Examine each line of the data. Copy the line if it includes the word "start".

◆ ◆ ◆ ◆

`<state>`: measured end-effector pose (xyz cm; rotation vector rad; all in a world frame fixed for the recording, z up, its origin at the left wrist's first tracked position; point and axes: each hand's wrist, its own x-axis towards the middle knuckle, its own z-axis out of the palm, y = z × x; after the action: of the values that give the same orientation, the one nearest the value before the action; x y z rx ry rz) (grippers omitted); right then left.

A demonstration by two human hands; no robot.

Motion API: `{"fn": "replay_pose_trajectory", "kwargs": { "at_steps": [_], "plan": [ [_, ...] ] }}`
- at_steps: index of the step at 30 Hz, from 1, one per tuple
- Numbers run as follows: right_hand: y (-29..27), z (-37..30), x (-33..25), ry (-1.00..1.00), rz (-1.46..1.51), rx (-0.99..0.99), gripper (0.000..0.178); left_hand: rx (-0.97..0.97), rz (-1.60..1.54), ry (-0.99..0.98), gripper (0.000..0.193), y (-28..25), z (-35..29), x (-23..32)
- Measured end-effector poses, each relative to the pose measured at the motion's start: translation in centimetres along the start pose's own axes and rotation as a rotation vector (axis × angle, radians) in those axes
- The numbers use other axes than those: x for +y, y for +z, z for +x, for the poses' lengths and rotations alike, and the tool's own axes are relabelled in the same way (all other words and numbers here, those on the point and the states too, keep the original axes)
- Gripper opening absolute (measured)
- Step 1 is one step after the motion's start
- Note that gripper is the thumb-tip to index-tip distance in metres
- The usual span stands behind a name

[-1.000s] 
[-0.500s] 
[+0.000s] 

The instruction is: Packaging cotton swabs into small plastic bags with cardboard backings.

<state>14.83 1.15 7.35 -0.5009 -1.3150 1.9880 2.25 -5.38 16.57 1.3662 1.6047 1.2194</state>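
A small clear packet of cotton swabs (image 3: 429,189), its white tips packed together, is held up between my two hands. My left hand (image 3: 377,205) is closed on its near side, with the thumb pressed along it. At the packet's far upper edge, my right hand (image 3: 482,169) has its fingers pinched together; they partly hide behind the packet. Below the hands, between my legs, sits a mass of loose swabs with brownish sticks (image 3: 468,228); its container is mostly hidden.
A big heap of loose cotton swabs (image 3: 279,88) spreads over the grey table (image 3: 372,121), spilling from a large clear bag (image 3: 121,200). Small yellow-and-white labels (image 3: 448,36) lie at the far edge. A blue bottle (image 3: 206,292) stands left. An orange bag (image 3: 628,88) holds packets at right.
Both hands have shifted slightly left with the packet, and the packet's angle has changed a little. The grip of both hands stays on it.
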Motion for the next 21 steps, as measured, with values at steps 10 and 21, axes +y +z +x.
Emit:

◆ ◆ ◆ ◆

## Solution
- Measured end-effector poses, each relative to the pose measured at the motion's start: translation in centimetres along the start pose's own axes and rotation as a rotation vector (axis × angle, radians) in those axes
- Step 1 is one step after the motion's start

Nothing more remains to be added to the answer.